I remember that thread...didn't Susan have a monster in her backyard??!!
Was it really a Chupacabra?
 
Glad to be back :) .

Oh, yes, the monster in the sideyard, Dina, the large evil-looking spotted thing with the huge claws, oozing hostility, a loose pet female monitor lizard that attacked my poor one-eyed cyclops calico :eek: . Happily those squatter-neighbors who lived next door collected their scary lizard, and their snarling pitbulls, while leaving behind literally a semi-trailer load of trash, and their enormous pig which we inherited, when they were finally evicted.
 
Glad to be back :) .

Oh, yes, the monster in the sideyard, Dina, the large evil-looking spotted thing with the huge claws, oozing hostility, a loose pet female monitor lizard that attacked my poor one-eyed cyclops calico :eek: . Happily those squatter-neighbors who lived next door collected their scary lizard, and their snarling pitbulls, while leaving behind literally a semi-trailer load of trash, and their enormous pig which we inherited, when they were finally evicted.
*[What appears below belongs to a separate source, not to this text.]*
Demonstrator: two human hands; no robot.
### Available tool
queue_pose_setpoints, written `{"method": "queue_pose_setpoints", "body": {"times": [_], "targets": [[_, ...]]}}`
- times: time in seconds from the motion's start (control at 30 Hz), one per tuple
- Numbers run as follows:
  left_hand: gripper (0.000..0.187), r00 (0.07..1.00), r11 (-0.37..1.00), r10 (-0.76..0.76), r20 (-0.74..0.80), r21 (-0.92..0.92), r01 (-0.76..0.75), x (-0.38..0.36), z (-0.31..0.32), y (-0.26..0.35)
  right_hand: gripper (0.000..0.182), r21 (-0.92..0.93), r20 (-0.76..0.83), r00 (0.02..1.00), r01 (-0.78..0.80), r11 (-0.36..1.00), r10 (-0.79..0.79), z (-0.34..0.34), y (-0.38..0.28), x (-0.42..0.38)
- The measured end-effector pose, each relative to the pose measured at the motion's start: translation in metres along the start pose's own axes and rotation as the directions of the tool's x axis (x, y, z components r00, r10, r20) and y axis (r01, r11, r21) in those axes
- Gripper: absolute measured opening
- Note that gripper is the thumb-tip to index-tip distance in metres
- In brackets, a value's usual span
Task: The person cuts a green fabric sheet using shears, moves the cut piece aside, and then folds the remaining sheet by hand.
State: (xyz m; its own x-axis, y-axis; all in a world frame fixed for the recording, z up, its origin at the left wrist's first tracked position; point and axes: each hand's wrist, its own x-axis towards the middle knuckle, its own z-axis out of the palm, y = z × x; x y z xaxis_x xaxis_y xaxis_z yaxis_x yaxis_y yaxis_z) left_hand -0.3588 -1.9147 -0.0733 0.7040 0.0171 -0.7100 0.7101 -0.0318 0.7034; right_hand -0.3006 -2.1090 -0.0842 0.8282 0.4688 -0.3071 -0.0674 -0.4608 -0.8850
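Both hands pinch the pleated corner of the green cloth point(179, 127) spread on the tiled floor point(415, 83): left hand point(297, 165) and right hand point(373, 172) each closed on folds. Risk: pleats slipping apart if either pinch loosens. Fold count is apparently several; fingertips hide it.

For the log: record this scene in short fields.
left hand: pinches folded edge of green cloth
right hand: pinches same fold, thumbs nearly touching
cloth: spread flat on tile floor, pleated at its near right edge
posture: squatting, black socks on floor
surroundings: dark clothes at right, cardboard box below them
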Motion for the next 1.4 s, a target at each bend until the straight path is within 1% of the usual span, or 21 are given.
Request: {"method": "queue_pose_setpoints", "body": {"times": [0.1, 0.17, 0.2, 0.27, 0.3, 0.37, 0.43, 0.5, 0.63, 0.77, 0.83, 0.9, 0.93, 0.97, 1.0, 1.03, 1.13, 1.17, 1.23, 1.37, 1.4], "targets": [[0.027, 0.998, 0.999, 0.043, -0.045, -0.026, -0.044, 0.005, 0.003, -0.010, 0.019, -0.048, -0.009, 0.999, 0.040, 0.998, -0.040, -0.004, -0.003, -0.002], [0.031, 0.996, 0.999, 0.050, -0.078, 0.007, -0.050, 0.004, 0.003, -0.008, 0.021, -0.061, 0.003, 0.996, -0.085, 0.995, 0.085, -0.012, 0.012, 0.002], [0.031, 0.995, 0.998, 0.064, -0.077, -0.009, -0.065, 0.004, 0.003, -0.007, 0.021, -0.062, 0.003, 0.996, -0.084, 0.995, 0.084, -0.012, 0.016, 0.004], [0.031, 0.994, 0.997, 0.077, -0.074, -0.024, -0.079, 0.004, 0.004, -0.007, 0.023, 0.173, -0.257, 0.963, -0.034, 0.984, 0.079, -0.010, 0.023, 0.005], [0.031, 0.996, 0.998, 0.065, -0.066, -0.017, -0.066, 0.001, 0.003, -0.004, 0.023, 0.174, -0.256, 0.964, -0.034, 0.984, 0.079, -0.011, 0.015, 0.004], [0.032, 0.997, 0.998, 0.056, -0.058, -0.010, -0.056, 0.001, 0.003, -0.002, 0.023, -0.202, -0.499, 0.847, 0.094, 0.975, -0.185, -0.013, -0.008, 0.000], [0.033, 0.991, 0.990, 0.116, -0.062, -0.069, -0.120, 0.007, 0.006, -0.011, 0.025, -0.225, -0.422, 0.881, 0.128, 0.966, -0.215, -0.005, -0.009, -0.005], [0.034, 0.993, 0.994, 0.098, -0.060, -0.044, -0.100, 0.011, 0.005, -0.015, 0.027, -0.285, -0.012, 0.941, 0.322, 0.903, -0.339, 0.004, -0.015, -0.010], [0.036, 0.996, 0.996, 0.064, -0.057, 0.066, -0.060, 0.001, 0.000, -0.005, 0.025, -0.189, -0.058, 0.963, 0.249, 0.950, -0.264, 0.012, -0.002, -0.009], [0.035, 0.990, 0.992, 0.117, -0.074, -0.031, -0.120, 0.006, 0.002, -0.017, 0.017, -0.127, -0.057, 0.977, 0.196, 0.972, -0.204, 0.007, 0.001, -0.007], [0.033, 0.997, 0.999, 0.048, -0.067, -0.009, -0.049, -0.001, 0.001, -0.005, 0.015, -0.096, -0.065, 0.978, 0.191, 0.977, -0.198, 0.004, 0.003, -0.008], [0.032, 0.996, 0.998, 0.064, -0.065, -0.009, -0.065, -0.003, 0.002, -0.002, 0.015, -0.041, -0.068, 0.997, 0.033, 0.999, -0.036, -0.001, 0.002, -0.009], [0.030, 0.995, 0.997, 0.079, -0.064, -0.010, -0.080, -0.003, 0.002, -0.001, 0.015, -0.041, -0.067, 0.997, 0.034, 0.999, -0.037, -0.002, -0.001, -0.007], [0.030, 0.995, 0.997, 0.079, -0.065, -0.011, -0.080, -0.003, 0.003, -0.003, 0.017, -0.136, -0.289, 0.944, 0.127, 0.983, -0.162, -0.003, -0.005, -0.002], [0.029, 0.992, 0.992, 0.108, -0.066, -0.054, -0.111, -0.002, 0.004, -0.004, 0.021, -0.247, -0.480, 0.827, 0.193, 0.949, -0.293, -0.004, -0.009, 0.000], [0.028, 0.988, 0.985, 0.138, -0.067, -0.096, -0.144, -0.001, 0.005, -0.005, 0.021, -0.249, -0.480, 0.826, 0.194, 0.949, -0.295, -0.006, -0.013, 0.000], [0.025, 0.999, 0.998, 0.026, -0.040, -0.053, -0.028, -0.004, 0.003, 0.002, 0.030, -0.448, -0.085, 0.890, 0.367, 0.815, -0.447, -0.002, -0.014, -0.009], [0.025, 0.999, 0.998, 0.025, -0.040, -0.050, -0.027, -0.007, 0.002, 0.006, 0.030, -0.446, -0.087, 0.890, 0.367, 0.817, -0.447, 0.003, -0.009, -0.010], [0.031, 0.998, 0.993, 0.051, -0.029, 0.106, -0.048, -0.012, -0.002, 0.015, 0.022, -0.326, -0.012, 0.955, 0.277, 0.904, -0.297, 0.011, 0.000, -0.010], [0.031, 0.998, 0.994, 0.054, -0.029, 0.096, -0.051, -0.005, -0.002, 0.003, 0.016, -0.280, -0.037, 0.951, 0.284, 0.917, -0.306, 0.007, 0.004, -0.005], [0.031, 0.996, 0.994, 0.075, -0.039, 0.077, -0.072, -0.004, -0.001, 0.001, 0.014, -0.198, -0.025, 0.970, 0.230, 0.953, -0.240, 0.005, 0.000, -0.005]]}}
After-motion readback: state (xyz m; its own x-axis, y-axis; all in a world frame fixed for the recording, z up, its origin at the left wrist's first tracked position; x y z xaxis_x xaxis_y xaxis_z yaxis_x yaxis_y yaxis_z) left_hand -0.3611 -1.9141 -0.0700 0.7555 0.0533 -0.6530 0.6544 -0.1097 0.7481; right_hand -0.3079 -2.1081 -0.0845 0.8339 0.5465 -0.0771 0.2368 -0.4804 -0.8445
Was that like a "pot bellied piggy" or the kind you can make chicharones out of??? :p
 
Was that like a "pot bellied piggy" or the kind you can make chicharones out of??? :p
He had to weigh well over 300 pounds, and I'd guess he was at least three feet high at the shoulders.

The squatters had planned to fatten him up (he certainly was that) and eat him. But they would just neglect him for days at a time, with no food or water and he kept getting out and rooting up another neighbor's garden. That's when we began giving him water and offering him food and it wasn't long until I was making regular trips to the feed store for bags of pig chow. We eventually inherited him but I just didn't feel like I could eat him; he was such a nice, friendly pig who would come running and cheerfully squealing to me (because he was going to eat of course) when I would call him.

So I called all around and found a place, another local feed store, who would take him who promised he would go to a petting zoo. We had to borrow a friend's horse trailer and I ridiculously thought the pig would just follow me up into the trailer as I fed him apples. Well, I have never heard such noises as that pig made, squealing bloody murder, as three burly men eventually forced him into that trailer (I had given up and was out of apples). But he was such a good natured pig, he didn't try to bite any of us. It was quite an experience, one I'd like not to repeat. And I hope the people we took him to didn't eat him.

The new neighbors have very unsociable rescue horses in the same lot. I ignore them and they ignore me.